I have now converted the timeout-based set mtuliplexing to use hrtimer instead.
The patch is available from the perfmon2 GIT tree on kernel.org.

with this patch, multiplexing works with tickless kernels for system-wide
sessions. All the arch specific hooks are gone.

For system-wide, the timeout is measurement wall-clock time. For per-thread,
it is measuring virtual time. I could not find a way to count virtual time
with hrtimer. Thus I ended up using a hrtimer/cpu and cancel/restore timeout
on context switch.
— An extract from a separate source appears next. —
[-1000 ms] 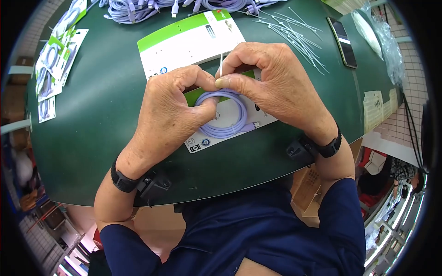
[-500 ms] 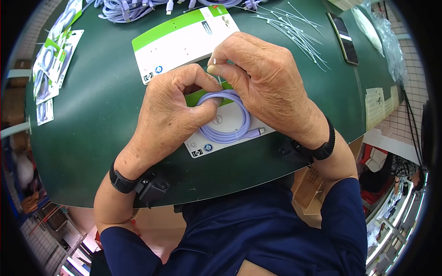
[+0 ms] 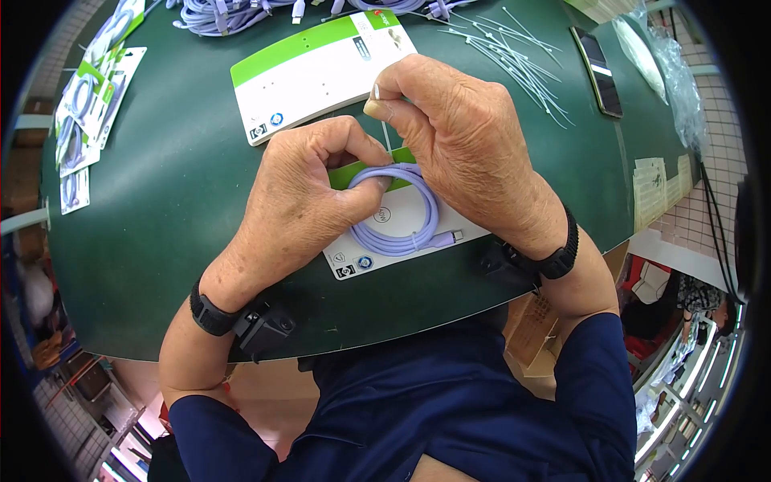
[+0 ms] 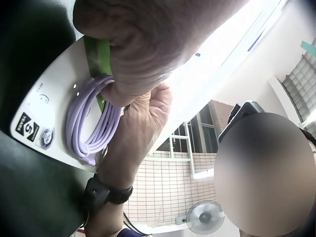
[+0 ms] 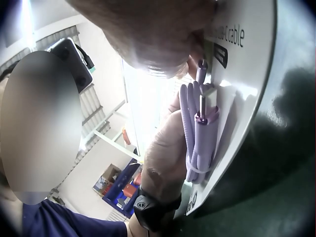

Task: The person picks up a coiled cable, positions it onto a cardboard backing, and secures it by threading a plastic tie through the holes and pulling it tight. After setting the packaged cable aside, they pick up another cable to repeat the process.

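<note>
A person in a blue top sits at a dark green table (image 3: pixel 177 201), and both hands work close to the near edge. A white card (image 3: pixel 401 217) with a green strip lies flat there. Its long side runs from low on the left up to the right. On the card lies a purple cable (image 3: pixel 393 233) wound into a flat ring. The cable's plug end sticks out of the ring and points to the right, along the card.

The left hand (image 3: pixel 297 201) has its fingers curled, and thumb and fingertips pinch the top of the ring against the card. The right hand (image 3: pixel 458 136) is just beside it, with thumb and finger squeezed together on a thin white tie (image 3: pixel 386 135). The tie stands almost straight up from the cable.

The hands hide the top of the ring and where the tie meets it. In the left wrist view the ring shows from the side under the fingers. In the right wrist view the plug (image 5: pixel 203 106) is clear, but the fingertips are cut off.

Farther back lies a second white card (image 3: pixel 321 68). Loose white ties (image 3: pixel 514 56) lie to its right. A phone (image 3: pixel 598 68) lies past them. More purple cables (image 3: pixel 241 12) are cut off at the far edge. Packed cards (image 3: pixel 88 104) sit far left.
</note>
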A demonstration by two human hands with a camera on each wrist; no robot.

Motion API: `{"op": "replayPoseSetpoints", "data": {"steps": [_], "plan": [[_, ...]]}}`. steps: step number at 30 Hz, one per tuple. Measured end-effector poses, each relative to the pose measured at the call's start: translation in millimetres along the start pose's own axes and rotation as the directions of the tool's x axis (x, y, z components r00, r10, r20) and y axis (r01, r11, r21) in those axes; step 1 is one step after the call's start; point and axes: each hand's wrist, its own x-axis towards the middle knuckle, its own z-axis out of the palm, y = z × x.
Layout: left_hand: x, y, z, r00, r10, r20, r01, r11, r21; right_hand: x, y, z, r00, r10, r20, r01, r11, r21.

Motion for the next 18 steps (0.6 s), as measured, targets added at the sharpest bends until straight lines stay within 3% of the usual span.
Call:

I suspect there may be a better way of doing this but for
now it seems to work.

With this patch, timeout-bsed multiplexing should work on all arch. I have
test on i386. x86-64, ia64. Please try the other ones as well.

Couple of interfaces changes related to this patch:

- switch timeout is only running between pfm_start/pfm_stop calls and when the
context is not masked due to sampling overflows. It used to be running between
pfm_load_contex/pfm_unload_context. This means that on architectures which allow
start/stop for user level (e.g., IA-64), it is now necessary to call pfm_start and
pfm_stop when using multiple sets. It is not really practical to combine set
switching in the kernel with user level direct reading of the registers.

- pfm_create_evtsets() fails if the timeout is not a multiple of the clock resolution.
Using clock_getres(CLOCK_MONOTONIC) users can figure out the granularity and adjust
the timeout accordingly.


--
-Stephane